Clark County hadn’t yet surpassed 20,000 residents when it opened the airfield now known as Harry Reid International Airport back in 1943, but the decision is widely considered one of the key reasons why Las Vegas was eventually able to establish itself as a premier tourism destination that is today home to 2.3 million residents.
The airport hosted a record 58.4 million passengers last year, and the Clark County Department of Aviation is anticipating a point in the not-so-distant future when the 82-year-old facility will no longer be able to shoulder a growing demand.
Recent department projections suggest annual passenger counts could surpass 63 million by 2030. Once that happens, county spokesperson Luke Nimmo says that land and airspace limitations at the “landlocked” 2,800-acre airport campus will prohibit its expansion. Instead, the county is taking another look at a long-dormant plan to construct a second major commercial airport off Interstate 15 in the Ivanpah Valley area between Jean and Primm.
Former county and airport officials foresaw this possibility as early as 2000, when they successfully lobbied the United States Congress to pass the Ivanpah Valley Airport Public Lands Transfer Act. The legislation granted the county roughly 6,000 acres in the area for the eventual development of a supplemental commercial airport, but the plot sat vacant while the idea was revisited and shelved multiple times over the years.
Now, the county has officially revived talks with the Federal Aviation Administration (FAA) and Bureau of Land Management (BLM) to prepare a federally mandated Environmental Impact Statement (EIS) on the proposed airport.
The three-year process will lay the foundation for a project that wouldn’t be complete until well into the 2030s, but Nimmo says it’s needed “to support the long-term growth of our community and economy” and “meet future air travel demands.”

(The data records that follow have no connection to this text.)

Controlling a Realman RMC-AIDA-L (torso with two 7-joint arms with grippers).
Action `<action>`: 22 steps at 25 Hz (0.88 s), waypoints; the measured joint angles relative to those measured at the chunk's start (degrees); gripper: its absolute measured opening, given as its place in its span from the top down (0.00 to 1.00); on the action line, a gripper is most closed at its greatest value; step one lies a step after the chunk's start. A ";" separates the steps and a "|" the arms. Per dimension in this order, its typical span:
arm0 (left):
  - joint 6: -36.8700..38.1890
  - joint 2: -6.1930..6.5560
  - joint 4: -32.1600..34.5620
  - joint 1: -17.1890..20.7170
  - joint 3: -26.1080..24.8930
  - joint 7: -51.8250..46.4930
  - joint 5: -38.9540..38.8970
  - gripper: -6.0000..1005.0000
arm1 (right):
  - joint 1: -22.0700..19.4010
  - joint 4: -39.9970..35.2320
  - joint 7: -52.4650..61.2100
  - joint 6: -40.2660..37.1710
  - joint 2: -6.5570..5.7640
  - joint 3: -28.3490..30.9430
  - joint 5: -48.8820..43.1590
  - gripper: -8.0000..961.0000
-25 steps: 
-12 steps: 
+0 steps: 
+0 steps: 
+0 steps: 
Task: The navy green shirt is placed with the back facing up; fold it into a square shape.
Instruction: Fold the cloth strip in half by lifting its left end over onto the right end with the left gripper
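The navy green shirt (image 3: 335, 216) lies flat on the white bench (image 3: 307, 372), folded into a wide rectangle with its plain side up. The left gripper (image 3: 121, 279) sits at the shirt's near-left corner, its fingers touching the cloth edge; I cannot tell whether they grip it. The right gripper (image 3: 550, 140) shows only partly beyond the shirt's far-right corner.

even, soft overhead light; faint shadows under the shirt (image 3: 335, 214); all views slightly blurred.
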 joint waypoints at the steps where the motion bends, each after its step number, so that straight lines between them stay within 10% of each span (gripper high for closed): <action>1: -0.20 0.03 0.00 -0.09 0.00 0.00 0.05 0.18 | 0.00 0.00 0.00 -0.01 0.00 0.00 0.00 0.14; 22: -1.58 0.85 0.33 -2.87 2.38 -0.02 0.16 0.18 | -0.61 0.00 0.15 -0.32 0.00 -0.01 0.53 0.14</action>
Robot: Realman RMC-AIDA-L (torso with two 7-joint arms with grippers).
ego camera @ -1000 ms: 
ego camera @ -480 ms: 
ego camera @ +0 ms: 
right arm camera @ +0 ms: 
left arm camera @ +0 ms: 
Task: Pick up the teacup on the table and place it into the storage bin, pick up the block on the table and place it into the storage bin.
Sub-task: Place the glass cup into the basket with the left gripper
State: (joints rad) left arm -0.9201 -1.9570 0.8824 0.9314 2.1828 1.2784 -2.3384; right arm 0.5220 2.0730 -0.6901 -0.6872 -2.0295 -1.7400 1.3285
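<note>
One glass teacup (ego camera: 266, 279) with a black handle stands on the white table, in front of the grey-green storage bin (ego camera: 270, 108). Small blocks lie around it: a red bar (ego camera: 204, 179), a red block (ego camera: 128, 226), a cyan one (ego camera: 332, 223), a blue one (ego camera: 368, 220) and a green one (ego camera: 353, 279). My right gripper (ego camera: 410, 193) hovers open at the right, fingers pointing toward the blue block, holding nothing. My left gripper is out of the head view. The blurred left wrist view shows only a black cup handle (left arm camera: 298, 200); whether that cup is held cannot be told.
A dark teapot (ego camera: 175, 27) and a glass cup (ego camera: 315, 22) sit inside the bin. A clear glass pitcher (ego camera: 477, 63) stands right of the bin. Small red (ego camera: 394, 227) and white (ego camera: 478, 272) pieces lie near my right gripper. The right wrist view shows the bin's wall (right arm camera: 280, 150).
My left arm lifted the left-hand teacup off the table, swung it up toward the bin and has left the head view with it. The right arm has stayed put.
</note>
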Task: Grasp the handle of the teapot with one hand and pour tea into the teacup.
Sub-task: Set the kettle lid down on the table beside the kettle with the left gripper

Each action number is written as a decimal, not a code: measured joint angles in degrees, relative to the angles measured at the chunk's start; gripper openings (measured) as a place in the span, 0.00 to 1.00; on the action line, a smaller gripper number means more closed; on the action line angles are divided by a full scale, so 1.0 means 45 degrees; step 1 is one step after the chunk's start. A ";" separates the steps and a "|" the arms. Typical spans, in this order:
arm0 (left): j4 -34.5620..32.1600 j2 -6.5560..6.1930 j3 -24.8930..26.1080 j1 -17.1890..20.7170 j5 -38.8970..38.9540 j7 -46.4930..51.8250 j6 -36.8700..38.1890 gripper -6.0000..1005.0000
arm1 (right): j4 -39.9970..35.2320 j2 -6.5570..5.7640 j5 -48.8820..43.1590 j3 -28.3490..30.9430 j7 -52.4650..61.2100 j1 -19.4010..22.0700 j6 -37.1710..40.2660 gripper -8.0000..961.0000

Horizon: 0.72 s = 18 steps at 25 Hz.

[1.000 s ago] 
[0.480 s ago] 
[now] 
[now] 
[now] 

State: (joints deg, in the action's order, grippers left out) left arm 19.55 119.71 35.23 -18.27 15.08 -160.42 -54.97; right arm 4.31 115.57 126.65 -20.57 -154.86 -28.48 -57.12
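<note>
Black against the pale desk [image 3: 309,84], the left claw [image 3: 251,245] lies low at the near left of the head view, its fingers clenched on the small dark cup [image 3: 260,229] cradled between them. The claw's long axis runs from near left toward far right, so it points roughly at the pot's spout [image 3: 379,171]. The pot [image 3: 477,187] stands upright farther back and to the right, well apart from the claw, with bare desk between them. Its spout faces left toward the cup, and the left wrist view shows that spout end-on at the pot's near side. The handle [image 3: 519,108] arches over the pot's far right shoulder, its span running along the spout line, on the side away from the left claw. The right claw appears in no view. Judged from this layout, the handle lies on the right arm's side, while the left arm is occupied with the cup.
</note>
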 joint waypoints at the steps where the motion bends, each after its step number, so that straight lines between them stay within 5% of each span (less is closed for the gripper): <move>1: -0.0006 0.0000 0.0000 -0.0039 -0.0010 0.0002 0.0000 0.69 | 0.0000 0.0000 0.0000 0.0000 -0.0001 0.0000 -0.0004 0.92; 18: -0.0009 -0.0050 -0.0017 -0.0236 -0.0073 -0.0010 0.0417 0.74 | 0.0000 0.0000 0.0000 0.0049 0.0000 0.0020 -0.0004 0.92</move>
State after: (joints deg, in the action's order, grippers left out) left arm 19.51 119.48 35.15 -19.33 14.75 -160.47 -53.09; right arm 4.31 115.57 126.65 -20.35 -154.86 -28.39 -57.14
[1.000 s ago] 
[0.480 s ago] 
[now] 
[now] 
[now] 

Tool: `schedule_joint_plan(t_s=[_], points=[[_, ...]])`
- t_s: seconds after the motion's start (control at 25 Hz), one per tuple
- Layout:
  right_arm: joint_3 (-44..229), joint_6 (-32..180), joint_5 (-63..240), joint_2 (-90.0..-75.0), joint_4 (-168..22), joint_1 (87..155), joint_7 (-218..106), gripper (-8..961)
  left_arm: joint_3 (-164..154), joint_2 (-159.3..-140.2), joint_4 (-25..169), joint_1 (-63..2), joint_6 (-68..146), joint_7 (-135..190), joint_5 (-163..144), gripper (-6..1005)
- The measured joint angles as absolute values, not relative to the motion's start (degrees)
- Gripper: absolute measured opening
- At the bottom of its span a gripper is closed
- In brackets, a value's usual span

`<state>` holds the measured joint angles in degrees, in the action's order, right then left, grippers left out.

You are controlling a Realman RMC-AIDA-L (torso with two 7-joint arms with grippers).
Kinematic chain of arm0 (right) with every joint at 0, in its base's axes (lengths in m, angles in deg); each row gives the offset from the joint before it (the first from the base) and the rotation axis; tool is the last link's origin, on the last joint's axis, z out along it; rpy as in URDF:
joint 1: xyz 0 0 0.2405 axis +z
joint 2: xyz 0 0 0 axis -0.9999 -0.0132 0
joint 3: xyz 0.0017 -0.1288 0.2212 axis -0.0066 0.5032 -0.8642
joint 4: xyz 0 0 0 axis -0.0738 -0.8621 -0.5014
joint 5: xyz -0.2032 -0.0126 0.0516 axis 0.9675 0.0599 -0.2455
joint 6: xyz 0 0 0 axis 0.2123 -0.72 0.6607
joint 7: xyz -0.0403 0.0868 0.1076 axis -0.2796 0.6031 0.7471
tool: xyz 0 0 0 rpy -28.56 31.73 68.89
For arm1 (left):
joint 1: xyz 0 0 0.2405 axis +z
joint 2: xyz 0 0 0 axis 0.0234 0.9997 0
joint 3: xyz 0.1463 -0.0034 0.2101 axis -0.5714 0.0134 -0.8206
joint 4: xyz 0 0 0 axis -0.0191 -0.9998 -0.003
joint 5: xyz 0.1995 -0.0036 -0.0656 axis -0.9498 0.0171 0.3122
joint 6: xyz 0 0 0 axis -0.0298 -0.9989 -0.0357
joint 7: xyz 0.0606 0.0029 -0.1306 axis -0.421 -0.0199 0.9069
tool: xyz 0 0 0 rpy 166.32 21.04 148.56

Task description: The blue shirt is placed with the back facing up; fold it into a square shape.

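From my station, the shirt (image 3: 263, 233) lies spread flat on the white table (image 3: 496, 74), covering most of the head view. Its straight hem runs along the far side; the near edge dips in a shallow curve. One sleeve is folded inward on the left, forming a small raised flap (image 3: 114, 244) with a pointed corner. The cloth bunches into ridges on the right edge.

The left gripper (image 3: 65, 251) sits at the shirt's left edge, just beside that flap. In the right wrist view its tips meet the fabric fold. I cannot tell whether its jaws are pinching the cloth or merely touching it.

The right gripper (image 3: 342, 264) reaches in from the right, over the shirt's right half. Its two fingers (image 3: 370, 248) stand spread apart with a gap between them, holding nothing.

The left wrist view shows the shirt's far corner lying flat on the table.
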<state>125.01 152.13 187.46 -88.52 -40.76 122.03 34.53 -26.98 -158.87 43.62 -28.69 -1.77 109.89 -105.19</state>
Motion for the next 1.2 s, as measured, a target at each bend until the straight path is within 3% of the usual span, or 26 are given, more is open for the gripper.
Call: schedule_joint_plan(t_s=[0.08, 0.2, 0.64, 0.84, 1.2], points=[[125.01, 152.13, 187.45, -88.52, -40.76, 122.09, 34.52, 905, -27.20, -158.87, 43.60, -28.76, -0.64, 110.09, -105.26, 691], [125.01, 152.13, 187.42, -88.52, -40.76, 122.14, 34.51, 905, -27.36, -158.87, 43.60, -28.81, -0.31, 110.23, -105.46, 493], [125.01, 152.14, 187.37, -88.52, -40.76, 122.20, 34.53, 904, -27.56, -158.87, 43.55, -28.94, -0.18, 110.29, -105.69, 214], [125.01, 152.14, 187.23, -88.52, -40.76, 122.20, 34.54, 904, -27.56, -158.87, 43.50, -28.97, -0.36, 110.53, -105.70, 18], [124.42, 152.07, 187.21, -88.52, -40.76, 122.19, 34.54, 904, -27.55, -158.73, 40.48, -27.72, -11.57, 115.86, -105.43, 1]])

The first step came in a three-part series of public scoping meetings between July 29 and 31. The proceedings were led by David Kessler of the FAA, who has been tasked with overseeing his agency’s portion of the EIS drafting process. In the July 29 session, Kessler relayed the county’s position that “insufficient facilities” at the four-runway Harry Reid airport warranted a secondary option.
“The key thing here, this is not a replacement for Harry Reid International. This is an addition to it,” Kessler said.
According to Kessler, the proposed Southern Nevada Supplemental Airport would include a central terminal with a series of connecting roadways and two runways. In addition to the existing 6,000 acres of county-owned land, an adjacent 17,000-acre “compatibility buffer” would elevate the airport’s total footprint to nearly 23,000 acres.
Kessler urged the public to submit comments, concerns or questions to project leadership through September 5 by emailing [email protected]. From there, he said the FAA, BLM and other stakeholders will work on completing a draft and final version of the EIS through early 2028. More information on the process can also be found at snsaproject.info.
The first meeting featured a handful of local trade union members who spoke in support of the project—with one noting that it could provide relief for “members who are currently out of work and more than ready to get this project built.”
However, a much larger portion of the feedback came from environmentalists like Vinny Spotleson, an organizer for the Las Vegas-based Toiyabe Chapter of the conservation nonprofit Sierra Club. Spotleson and his group joined forces with representatives from the Center for Biological Diversity to highlight their concerns at the July 30 session.
Some of them came dressed as threatened native species like the desert tortoise and white-margined penstemon wildflower, which Spotleson says will suffer critical habitat loss if the airport is built.
“This issue, generally, of sprawling down to Jean and Primm is one we’ve been fighting for a long time,” Spotleson tells the Weekly. “For the same reason that I-15 connects us across different valleys, it’s also important for the animals who use it as a migratory corridor. The sprawl creates islands that are cut off from one another, which promotes inbreeding and makes it harder for these species to recover.”
Spotleson fears that the new airport could also further accentuate the Valley’s existing water scarcity issue.
“There simply isn’t enough groundwater in Primm to have a whole commercial airport, and the fact that it’s being built on a dry lakebed also presents a myriad of engineering challenges,” Spotleson says.
In the July 29 meeting, Kessler acknowledged these environmental concerns and said the FAA and other partner agencies would look into them.
He expects his team to submit the initial EIS draft in June 2027, followed closely by another public hearing. They’ll have roughly eight months to make revisions before making a final determination around May of 2028. From there, Clark County would be able to move forward with construction.